Administration officials intend the trip to allay suspicions by Israelis and some of their American supporters over the strength of Obama’s support for the Jewish state. They also hope it will mark a fresh start after a first term marked by an angry snub of Netanyahu over settlements and the failed shuttle diplomacy of U.S. special Mideast envoy George Mitchell.
While the White House cited coalition talks as the reason Kerry skipped Israel and the West Bank this week, it seems clear it didn’t want the secretary of State—who has a reputation as an adept negotiator who hungers for a lasting legacy—to upstage the President.
“Barack Obama is the most withholding, dominating president since Richard Nixon. Hillary Clinton found that out,” said Aaron David Miller, a former Mideast peace negotiator under six secretaries of State who is now at the Woodrow Wilson International Center for Scholars. He predicts that “the concentration and centralization of power will remain at the White House” when it comes to foreign policy.
Ibish sees it differently. Rather than illustrating tension between Obama and Kerry, he sees the impromptu talks as part of “a careful game of expectations management, a division of labor between the Secretary and the President” that doesn’t force the president “to spend political capital and open himself to criticism while reserving the gravitas of the office of the President for the moment when it will have maximal impact.”
Which isn’t now. The unresolved makeup of the Israeli government and the rift among Palestinians between Fatah and Hamas “are not promising conditions for audacious moves by either side,” says Simon. “The White House will press when there’s some prospect for success.”

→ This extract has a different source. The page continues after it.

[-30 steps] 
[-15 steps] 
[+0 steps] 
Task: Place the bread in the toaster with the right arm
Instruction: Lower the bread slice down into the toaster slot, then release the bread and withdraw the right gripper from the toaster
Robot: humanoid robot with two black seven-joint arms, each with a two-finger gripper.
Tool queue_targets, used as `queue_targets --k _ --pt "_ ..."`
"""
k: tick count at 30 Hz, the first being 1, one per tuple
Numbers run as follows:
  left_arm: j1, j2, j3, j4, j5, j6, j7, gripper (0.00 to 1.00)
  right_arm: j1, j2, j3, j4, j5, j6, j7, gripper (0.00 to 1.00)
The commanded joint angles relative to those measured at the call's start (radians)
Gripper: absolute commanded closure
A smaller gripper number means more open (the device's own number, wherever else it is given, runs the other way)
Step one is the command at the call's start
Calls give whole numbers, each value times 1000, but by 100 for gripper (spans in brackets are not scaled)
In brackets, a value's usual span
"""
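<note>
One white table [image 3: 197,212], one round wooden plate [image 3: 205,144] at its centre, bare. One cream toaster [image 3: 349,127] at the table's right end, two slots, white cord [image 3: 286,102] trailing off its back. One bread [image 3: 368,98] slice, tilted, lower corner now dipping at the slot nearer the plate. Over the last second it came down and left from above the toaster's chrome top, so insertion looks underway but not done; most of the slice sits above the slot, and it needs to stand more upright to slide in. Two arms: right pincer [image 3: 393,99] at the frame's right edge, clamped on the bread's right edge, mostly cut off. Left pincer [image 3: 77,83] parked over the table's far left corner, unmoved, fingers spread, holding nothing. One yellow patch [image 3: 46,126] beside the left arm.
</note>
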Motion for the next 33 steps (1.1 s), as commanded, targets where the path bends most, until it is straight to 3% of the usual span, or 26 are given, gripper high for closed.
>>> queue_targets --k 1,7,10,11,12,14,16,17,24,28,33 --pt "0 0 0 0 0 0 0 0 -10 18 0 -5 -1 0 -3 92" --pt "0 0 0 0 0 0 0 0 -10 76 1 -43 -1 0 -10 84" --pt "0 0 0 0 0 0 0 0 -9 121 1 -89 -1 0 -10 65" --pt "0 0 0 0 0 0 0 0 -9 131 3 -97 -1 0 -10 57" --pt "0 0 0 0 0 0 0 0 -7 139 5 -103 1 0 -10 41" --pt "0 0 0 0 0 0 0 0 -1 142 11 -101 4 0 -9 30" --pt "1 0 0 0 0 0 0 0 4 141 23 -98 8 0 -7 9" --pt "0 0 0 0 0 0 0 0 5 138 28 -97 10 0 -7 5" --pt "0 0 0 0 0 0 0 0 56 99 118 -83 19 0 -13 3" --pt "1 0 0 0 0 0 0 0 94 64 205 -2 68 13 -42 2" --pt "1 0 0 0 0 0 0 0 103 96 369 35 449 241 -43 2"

In the meantime, Israel is just one of several priorities the administration and its chief diplomat must address. David Makovsky of the Washington Institute for Middle East Policy says Syria, Egypt, Afghanistan, Pakistan and Iran may be more immediate priorities for Kerry.
“Governing is about choosing,” Miller said, ranking the Israeli-Palestinian conflict behind Iran and Syria as a concern in the region. “Presidents decide what's important to them. It’s driven by opportunity and whether they can make progress. It’s a management issue.”

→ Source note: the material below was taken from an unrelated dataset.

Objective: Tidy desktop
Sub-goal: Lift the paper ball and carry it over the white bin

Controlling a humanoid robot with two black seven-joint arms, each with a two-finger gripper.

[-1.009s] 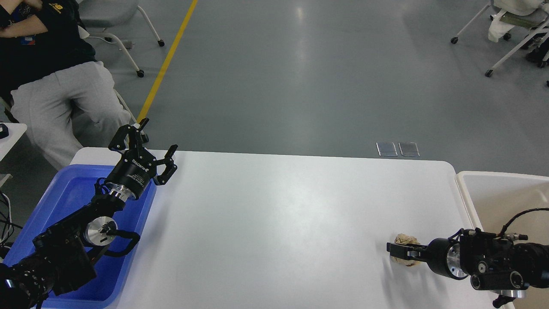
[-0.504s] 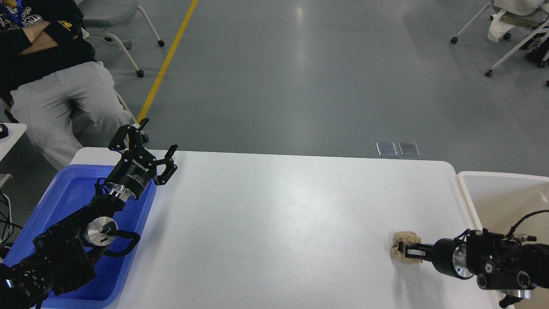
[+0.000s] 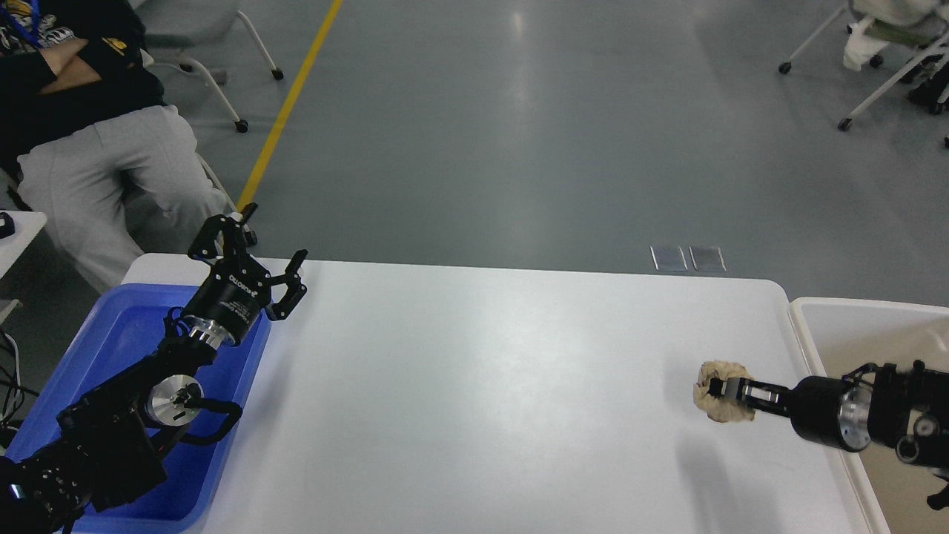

One that Kerry and his aides will be left to oversee while the President and Defense Secretary Chuck Hagel, the administration’s point man on U.S.-Israeli military relations who is still recovering from his brutal confirmation battle, deal with budget cuts and sequestration at home.
Amid the exodus of Clinton staffers from Foggy Bottom, a few names of their replacements have begun to surface:
Philip Gordon, Assistant Secretary for European and Eurasian Affairs, will take over the central region portfolio that used to belong to Dennis Ross, the longtime Middle East negotiator. Ross, according to a close observer, is expected to remain on call as an unofficial conduit to Netanyahu but is stepping back from a major role because he lacks the confidence of the Palestinians.
Frank Lowenstein, former chief of staff for the Senate Foreign Relations Committee under Kerry, left the Podesta Group last month and is expected to move to State as a senior advisor to his old boss. Another committee veteran, Bill Danvers, also may come on board.
Acting Assistant Secretary of State for Near East Affairs Elizabeth Jones, a career foreign service officer, could be nominated to stay on. If not, Puneet Talwar, a former Hill staffer who more recently was the NSC’s senior director for Persian Gulf Affairs, has been mentioned for the post.
David Hale, the career diplomat who replaced Mitchell as Mideast special envoy, is being eyed as ambassador to Lebanon, said Simon. If Hale is nominated to go to Beirut, he doesn’t expect a replacement to be named.
Not that a vacancy or appointments elsewhere in Washington may matter.
“Depending on the nature of Netanyahu's coalition, some steps may or may not be politically feasible in the near term,” Crowley said. “So the nature of the Israeli national security cabinet will probably be more telling than the nature of the American national security cabinet.”